To this end, a FER method based on spatial-temporal decision fusion network (STDFN) is proposed. In order to get the utmost out of the temporal and physical features of dynamic facial expression, we designed temporal feature extraction module to capture the expression evolution information between frames. The bi-directional long short-term memory (BiLSTM) [19] is used to learn the mode between frames in two directions, pay more attention to the context relationship between frames to obtain more accurate temporal information. In addition, the occurrence of facial expressions is often coupled with dynamic changes in the combination of facial parts [4]. For capture the morphological features of facial expressions in a more detailed way, our model first divides each frame of image sequence into four parts and produces four groups of sub-sequences. Then, using sub-sequence training four groups of BiLSTM to obtain local temporal features, and spliced to globe temporal features. At the same time, we designed spatial feature extraction module based on VGG [18] and SENet [5] (VGG-S). The shallow spatial feature maps of peak expression images are extracted by VGG19, channel weights are assigned to the shallow spatial feature maps using SENet, the obtained weighted feature maps are used to calculate the classification results of face expressions. Finally, an adaptive decision fusion module is designed to integrate the expression classification results of the two modules to obtain the final face expression classification results.

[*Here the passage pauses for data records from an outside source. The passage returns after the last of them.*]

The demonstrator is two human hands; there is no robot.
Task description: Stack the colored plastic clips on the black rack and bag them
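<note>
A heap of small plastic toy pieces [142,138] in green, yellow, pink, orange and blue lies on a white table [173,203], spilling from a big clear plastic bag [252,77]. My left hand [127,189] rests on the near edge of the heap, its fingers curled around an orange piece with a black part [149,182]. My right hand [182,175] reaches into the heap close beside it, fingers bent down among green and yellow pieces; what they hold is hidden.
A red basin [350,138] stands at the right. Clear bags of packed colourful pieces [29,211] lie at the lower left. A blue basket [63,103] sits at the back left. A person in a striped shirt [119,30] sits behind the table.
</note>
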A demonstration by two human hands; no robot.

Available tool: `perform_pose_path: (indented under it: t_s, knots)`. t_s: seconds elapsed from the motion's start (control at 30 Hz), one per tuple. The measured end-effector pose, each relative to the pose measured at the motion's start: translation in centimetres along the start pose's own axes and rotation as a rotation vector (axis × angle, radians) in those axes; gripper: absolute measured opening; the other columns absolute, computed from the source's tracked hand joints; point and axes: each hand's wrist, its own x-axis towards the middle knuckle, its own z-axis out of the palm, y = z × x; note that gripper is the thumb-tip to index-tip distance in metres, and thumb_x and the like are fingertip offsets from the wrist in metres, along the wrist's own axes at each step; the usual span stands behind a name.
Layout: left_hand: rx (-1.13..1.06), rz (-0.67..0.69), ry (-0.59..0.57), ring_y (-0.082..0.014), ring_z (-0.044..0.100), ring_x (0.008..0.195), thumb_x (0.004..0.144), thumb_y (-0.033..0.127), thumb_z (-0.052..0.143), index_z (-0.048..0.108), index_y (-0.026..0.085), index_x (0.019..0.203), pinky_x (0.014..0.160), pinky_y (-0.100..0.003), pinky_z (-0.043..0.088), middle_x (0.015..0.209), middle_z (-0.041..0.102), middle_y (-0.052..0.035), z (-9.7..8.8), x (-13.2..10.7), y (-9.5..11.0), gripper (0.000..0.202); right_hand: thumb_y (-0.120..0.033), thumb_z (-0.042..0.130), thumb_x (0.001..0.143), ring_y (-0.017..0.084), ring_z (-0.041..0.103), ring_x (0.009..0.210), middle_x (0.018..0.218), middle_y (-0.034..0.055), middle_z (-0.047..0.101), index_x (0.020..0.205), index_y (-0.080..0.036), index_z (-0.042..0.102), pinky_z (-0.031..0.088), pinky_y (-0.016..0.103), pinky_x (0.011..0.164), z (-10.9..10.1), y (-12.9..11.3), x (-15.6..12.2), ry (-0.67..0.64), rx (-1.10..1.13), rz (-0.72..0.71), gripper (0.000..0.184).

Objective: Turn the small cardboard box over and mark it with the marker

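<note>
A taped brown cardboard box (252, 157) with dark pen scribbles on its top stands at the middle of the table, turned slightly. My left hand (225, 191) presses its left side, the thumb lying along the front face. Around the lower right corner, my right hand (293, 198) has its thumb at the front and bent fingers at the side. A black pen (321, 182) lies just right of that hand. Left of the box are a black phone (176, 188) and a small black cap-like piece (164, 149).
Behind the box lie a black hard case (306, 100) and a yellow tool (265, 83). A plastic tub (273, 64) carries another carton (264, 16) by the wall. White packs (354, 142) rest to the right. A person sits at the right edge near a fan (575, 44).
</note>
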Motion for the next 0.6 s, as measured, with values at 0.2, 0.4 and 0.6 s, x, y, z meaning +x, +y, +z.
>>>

The main works of this paper are as follows:

  1. (1)

    We peoposed FER method based on spatial-temporal decision fusion network, temporal and spatial feature extraction module were designed separately to capture spatiotemporal information, and an adaptive decision fusion module to integrate spatiotemporal information.

  2. (2)

    We designed temporal feature extraction module based on BiLSTM, with divided facial landmarks into different areas to learn the details of facial expression evolution, which effectively utilizes the information before and after expression changes in various facial regions;

  3. (3)

    We designed spatial feature extraction module based on VGG19-S, adopting VGG19 extract shallow features maps and SENet assign weight to shallow feature channels, which is helpful for accurate collection of useful spatial information.

  4. (4)

    Numerous experiments have shown that STDFN achieved 98.83%, 89.31% and 82.86% accuracy on three FER datasets include CK+, Oulu-CASIA and MMI, demonstrating the effectiveness of the proposed method.

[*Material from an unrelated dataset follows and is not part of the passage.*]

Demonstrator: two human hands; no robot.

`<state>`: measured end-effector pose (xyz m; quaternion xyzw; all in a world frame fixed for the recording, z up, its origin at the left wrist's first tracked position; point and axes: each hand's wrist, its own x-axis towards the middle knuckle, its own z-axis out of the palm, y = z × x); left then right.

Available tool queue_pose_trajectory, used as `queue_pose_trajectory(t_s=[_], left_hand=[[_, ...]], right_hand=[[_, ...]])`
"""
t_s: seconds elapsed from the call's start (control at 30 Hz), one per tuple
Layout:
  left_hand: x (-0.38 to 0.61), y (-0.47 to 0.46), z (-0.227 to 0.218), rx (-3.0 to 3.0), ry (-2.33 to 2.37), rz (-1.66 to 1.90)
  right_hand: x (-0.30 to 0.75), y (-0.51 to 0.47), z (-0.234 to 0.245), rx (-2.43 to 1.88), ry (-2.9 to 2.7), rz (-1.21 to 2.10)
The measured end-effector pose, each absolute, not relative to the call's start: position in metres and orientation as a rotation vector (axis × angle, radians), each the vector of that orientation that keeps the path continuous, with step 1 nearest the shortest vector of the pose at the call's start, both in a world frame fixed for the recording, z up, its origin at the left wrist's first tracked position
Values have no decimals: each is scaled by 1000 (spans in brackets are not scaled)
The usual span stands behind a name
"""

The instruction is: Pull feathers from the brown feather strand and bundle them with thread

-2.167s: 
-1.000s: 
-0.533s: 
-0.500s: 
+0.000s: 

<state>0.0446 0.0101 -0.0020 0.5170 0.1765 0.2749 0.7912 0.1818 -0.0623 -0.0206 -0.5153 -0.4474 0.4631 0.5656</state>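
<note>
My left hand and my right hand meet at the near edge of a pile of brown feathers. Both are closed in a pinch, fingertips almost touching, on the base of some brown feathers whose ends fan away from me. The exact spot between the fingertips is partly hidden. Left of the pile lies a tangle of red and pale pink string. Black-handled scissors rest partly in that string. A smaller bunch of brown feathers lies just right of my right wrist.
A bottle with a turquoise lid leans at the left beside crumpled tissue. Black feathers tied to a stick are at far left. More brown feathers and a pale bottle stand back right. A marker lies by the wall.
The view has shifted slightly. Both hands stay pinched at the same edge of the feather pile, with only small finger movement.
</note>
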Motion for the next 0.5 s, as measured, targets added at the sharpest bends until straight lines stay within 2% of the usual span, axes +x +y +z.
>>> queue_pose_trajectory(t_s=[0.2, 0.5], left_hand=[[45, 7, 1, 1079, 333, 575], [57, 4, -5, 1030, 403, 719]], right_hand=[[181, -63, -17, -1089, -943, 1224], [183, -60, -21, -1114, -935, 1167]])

The rest of this paper is organized as follows. Section 2 presents the research progress of FER methods. Section 3 describes STDFN in detail, and Sect. 4 presents our experimental results. Finally, in Sect. 5 we summarize the conclusions and point out the direction of our future work.

2 Related Works

2.1 Facial Expression Recognition

As an essential task in computer vision, early FER methods extracted features by handcrafted and designed classifiers to classify the features to obtain expression recognition results. Klaser et al. [6] extended the traditional hand-designed feature approach by designing a local descriptor to model the temporal information contained in facial expression sequences, and effectively improves FER performance. Liu et al. [7] proposed STM-ExpLet for streaming modeling of videos, which models each video clip as a spatiotemporal streaming module (STM) to improve feature discrimination. However, most handcrafted features are susceptible to the external environment and has poor characterization capability. With the rapid development of deep learning algorithms, deep neural networks can draw on large amounts of data to learn the required features autonomously, effectively bypassing complex manual feature extraction.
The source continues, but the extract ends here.